So the last photograph of the whole vacation is the one below. A picture taken of Morten planting some seeds that were bought while we were out that day.
We arrived back in Portland, Oregon around 6pm on the 26th and too late to drive all the way back to Merlin.
So after we had collected the car from the long-term parking we stopped off at the first motel that we saw heading though southern Portland.
Then around 11am on Friday, 27th April we pulled up in front of the house to be greeted by six very loving and contented dogs. Well done, Jana!
That evening those contented dogs demonstrating their happiness did more than anything to communicate a precious message.
Alex drove us across to Bristol airport mid-morning on the 18th April for our flight, courtesy of easyJet, from Bristol to Nice.
The days with Alex and Lisa had been so wonderful yet had gone by so very quickly. Thank goodness that Alex and Lisa had already made plans to come and see us again in Merlin sometime during August.

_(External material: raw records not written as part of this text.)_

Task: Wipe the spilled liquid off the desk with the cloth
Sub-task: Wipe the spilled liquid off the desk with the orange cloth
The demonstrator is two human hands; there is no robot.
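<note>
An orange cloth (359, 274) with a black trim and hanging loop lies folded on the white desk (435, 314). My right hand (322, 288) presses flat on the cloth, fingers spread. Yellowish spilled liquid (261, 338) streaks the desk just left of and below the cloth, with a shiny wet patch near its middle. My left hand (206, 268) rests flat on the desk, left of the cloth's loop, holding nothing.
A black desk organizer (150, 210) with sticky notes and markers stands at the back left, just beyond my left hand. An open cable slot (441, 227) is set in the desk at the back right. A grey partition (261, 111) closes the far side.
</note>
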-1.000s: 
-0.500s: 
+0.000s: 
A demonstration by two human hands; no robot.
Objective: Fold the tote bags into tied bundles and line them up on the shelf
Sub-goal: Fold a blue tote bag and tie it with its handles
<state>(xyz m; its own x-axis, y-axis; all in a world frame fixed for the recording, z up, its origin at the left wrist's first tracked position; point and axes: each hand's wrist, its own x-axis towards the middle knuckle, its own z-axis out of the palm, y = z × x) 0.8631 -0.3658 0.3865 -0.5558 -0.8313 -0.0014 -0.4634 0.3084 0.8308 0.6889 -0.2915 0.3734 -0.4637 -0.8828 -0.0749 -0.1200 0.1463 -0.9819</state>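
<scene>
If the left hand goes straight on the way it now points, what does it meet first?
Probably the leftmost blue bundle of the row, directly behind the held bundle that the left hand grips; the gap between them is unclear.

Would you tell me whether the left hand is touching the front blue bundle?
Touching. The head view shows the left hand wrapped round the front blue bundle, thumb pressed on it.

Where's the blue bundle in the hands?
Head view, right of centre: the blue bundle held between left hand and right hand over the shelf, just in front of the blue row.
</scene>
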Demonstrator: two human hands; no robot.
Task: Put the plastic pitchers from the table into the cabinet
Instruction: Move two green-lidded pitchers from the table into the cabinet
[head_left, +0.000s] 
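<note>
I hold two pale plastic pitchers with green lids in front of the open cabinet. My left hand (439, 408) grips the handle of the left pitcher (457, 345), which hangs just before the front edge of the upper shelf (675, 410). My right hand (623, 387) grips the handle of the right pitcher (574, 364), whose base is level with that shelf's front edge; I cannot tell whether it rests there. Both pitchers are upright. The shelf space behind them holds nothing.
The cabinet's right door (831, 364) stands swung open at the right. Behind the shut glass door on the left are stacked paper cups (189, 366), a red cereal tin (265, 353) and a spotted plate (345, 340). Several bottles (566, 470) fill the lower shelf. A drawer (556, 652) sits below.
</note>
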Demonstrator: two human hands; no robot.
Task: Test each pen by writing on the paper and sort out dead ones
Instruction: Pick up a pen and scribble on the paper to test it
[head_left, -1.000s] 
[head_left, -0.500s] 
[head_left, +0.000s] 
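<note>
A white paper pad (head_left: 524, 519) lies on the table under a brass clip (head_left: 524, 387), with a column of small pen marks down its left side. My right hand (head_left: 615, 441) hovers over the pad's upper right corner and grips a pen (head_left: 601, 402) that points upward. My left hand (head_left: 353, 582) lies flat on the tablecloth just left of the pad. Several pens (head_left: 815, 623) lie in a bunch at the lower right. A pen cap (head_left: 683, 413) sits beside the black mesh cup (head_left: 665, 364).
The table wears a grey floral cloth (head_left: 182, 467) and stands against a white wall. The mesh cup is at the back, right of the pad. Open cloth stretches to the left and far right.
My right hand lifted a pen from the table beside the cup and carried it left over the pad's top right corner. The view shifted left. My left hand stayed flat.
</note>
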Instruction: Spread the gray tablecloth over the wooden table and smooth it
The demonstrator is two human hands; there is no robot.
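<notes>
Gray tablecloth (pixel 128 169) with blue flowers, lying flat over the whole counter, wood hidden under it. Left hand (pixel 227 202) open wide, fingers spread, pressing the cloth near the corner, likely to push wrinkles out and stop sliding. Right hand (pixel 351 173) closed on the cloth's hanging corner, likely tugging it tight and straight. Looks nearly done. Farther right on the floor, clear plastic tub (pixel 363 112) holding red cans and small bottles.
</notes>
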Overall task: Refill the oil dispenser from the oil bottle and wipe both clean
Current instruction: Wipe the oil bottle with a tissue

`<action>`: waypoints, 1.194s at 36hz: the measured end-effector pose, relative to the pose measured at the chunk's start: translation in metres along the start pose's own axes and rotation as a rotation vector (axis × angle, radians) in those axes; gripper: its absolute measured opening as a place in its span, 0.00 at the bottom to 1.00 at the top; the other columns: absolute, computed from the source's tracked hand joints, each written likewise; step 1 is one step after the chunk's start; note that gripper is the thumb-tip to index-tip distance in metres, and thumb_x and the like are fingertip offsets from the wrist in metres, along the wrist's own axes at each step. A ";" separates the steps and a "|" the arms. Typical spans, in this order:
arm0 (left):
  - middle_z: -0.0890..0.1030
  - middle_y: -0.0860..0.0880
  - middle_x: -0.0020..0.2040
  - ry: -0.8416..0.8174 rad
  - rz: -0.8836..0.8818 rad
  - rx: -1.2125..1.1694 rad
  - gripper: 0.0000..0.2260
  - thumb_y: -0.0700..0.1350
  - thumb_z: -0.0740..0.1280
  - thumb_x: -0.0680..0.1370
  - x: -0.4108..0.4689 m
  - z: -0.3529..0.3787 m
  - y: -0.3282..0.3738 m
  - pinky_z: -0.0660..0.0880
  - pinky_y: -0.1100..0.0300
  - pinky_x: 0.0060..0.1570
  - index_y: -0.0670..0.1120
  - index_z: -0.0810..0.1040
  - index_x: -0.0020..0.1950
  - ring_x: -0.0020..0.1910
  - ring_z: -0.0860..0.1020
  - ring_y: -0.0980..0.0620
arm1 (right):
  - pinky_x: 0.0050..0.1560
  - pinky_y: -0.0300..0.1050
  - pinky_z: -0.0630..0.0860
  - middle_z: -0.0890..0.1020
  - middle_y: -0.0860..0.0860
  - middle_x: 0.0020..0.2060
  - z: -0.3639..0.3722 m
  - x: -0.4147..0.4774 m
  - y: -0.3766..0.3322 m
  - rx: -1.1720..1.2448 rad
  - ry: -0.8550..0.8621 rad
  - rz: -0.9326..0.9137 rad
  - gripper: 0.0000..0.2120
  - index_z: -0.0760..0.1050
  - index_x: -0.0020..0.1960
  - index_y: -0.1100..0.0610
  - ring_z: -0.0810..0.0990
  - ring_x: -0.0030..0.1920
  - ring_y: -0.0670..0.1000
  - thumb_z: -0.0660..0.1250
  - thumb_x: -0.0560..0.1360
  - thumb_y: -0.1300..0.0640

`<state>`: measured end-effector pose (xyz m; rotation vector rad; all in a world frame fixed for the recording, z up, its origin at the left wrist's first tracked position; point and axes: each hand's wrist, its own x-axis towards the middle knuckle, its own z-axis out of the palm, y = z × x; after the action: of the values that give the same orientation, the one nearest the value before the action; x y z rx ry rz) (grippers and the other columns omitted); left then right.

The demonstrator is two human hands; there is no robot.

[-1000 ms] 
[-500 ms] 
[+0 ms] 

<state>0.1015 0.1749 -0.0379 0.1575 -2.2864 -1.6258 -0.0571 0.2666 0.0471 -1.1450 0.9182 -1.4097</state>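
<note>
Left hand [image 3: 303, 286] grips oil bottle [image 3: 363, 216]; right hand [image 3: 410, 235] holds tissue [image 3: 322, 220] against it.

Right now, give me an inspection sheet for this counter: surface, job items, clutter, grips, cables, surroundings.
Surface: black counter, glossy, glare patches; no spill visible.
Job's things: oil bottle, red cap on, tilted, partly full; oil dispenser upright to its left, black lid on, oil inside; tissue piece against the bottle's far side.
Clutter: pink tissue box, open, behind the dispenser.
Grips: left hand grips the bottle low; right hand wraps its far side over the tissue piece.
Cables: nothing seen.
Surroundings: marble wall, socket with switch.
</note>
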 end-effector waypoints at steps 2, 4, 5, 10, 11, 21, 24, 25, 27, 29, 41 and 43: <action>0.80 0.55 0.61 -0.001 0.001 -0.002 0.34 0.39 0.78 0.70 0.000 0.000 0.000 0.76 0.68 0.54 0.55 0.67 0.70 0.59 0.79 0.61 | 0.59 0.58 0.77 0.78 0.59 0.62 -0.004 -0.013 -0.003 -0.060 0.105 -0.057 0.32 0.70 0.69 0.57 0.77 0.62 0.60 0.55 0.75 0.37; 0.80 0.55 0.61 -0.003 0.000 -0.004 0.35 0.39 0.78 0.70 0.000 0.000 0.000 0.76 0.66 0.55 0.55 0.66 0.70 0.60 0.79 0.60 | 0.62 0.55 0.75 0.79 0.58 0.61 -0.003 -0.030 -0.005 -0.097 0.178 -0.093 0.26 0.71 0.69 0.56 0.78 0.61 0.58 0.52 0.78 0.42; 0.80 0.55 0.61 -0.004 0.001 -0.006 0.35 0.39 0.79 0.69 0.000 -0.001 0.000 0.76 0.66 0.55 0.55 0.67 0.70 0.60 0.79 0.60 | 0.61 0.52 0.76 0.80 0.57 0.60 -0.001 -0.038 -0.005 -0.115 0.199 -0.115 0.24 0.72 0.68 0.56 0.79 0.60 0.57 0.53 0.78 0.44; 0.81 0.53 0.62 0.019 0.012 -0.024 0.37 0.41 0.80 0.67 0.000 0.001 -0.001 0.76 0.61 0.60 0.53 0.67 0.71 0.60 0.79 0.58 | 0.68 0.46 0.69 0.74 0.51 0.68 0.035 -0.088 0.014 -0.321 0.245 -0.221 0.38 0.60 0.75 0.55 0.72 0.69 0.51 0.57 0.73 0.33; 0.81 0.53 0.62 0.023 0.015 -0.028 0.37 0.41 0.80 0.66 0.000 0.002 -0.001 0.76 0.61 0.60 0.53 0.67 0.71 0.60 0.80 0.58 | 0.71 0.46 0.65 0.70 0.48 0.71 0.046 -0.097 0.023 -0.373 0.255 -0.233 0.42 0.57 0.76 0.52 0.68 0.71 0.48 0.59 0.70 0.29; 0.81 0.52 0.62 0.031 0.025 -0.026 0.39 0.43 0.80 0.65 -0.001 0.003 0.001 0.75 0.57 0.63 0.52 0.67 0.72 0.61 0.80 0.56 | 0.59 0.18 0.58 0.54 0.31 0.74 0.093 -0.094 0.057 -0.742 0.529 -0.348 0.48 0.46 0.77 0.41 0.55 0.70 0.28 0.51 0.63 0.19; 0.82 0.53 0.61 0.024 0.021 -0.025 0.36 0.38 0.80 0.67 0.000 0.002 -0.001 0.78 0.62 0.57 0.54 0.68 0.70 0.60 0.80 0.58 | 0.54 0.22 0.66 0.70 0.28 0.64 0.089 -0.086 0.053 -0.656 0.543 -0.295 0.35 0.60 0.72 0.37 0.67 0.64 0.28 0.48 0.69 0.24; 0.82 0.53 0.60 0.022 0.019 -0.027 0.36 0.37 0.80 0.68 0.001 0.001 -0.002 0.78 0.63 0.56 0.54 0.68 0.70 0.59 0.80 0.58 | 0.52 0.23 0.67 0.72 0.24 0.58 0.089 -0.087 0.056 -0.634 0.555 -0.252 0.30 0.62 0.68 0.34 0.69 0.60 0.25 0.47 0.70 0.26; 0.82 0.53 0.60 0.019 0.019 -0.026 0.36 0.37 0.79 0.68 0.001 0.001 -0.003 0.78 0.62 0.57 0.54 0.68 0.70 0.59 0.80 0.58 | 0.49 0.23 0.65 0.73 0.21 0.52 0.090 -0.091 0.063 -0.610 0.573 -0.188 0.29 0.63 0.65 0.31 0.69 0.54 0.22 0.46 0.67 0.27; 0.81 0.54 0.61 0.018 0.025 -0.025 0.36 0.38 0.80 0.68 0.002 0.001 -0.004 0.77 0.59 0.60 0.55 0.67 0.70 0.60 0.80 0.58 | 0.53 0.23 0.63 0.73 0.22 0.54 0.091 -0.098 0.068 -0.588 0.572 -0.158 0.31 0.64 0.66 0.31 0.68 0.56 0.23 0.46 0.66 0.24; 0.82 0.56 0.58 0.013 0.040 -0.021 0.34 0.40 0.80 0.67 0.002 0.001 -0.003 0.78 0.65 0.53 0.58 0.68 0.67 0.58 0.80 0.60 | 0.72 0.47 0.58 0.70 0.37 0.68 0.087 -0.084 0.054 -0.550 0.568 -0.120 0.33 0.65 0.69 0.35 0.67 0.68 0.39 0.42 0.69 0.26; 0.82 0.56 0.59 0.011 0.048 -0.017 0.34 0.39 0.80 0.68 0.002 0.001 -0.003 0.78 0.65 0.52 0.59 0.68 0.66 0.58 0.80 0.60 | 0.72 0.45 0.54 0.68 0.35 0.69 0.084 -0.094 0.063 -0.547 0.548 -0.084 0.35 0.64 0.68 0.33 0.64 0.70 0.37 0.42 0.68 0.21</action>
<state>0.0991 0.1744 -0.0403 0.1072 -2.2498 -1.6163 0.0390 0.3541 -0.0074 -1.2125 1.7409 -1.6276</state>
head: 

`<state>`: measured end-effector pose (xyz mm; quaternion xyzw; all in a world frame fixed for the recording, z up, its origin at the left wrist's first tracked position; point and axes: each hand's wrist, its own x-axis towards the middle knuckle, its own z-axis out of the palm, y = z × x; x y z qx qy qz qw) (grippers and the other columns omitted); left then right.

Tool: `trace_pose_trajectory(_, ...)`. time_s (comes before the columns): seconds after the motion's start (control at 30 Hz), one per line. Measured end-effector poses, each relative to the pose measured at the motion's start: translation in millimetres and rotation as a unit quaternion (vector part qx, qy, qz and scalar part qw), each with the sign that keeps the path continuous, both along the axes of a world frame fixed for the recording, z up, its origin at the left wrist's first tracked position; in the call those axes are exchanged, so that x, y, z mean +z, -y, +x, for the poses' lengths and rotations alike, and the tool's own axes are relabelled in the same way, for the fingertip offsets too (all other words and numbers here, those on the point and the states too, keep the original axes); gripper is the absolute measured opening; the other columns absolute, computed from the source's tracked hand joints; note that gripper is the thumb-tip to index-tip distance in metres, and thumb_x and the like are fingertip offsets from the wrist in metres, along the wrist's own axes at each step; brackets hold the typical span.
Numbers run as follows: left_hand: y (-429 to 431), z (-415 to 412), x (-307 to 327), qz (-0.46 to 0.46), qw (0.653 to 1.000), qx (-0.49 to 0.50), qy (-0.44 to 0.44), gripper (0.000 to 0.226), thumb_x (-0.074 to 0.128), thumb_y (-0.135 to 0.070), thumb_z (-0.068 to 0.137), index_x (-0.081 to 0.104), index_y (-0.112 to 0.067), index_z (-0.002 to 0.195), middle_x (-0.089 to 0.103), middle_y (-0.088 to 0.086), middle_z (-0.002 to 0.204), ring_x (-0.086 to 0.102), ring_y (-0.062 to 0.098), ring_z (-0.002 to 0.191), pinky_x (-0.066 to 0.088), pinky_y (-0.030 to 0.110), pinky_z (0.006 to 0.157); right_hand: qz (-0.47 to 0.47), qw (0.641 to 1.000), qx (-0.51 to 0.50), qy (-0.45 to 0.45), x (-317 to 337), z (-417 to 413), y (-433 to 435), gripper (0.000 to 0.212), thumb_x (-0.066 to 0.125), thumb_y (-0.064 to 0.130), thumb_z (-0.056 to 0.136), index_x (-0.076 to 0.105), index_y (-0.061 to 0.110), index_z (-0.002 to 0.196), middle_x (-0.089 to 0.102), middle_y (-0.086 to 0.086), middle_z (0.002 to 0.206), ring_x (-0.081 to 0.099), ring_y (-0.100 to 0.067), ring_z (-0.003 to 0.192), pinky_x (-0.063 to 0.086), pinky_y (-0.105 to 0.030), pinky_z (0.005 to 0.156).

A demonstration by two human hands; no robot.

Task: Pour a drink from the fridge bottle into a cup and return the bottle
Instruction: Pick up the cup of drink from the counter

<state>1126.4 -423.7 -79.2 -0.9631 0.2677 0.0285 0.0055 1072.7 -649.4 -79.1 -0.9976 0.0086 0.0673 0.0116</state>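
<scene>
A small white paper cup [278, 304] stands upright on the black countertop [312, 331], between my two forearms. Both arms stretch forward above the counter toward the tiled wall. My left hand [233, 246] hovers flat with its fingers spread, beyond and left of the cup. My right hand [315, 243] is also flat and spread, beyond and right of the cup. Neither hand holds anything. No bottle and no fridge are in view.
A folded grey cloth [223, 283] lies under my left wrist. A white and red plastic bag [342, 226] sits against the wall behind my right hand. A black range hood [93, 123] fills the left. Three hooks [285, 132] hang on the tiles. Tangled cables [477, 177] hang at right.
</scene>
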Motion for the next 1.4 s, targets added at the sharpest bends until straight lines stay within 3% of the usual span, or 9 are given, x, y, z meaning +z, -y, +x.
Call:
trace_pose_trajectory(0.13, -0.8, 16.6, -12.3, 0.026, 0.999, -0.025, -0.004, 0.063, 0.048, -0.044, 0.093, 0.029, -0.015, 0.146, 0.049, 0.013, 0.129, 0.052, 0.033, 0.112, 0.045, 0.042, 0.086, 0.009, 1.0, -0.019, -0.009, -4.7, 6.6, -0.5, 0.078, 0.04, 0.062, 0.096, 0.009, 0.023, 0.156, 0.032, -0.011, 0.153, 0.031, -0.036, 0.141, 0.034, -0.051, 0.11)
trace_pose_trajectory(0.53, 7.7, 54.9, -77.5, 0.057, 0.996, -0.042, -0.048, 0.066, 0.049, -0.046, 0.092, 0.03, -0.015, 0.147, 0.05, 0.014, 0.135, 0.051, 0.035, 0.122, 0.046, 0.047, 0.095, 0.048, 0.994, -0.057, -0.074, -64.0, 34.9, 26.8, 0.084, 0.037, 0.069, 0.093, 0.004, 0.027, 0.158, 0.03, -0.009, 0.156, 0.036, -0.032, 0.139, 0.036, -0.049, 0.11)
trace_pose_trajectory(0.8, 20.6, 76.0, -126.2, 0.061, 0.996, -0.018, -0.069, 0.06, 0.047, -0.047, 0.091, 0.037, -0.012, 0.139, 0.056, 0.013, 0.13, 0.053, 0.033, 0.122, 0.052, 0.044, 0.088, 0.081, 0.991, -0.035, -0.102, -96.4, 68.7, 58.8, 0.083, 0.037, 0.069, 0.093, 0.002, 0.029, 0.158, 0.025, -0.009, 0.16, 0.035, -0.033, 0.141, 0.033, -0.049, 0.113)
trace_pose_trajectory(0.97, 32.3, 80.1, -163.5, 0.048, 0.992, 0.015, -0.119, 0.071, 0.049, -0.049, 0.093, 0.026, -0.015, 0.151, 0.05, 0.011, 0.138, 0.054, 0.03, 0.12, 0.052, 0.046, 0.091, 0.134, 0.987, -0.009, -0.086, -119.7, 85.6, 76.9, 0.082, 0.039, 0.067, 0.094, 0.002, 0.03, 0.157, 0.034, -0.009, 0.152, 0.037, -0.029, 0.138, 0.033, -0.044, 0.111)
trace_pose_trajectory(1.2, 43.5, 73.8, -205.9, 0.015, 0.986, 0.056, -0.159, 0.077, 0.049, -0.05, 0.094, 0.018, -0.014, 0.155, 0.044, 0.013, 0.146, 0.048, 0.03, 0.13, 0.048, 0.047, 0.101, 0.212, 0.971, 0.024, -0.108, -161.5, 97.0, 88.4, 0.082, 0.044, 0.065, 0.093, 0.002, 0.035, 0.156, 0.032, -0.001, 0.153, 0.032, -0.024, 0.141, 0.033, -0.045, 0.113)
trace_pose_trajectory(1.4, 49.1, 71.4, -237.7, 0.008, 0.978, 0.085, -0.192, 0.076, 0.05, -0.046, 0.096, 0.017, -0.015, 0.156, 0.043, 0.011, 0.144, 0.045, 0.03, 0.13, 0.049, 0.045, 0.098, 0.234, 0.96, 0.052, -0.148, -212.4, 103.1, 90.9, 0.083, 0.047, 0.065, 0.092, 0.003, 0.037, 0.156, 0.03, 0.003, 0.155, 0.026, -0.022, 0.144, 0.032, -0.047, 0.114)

It made the parting a little less painful.
Our flight was a good one and departed on time and quickly climbed into a beautiful Spring sky.
Looking down on the beautiful planet underneath us I tried very hard not to think of the 8,000 or so litres of aviation fuel that Alex estimated our Airbus would burn on this 90-minute flight. (Alex is a Commercial pilot flying for an airline out of Bristol.)
But no time to get too introspective about the wake we humans are leaving on the face of Planet Earth because before Jean and I had really got our heads around the fact that we would shortly be seeing Reggie and his wife, Chris, our aircraft was positioning itself over Nice in readiness for landing at Nice airport.
Reggie and Christine’s house was situated at La Croix des Luques, about an hour’s drive from Nice and up in the beautiful countryside that lay inland from the Cote d’Azur; that famous coastal region to the East of Toulon that boasted such places as Cannes, St. Tropez, Monaco and, of course, Nice itself. It was glorious countryside and in some ways familiar with the forested country back in Merlin, Oregon.
By 5pm French time we were at the house and Jean and Reggie were catching up in earnest!
I had a very strong sense that the next six days were going to be very relaxing and very entertaining.
Plus Reggie and Chris had two dogs; two wonderful dogs. But talk about the fickle finger of fate. For their two dogs were named Merlin and Hugo! And, I should hasten to add, named before we moved from Arizona to Oregon in 2012.
To put that into context for any new readers of this place, where Jean and I live in Southern Oregon is on Hugo Road, Merlin!
Tomorrow will be the last day of sharing the details with you all of our vacation.
It will cover the balance of the time that we spent with Reggie and Chris in the South of France, a most amazing ‘blast from the past’ for yours truly, our return to England and another stay, just for 36 hours this time with Maija, Marius and Morten, then on the 26th our return flight to Portland.
So on Friday the 13th of April daughter Maija ran Jean and me to the railway station at Haywards Heath to catch a train into London, specifically to Victoria Station.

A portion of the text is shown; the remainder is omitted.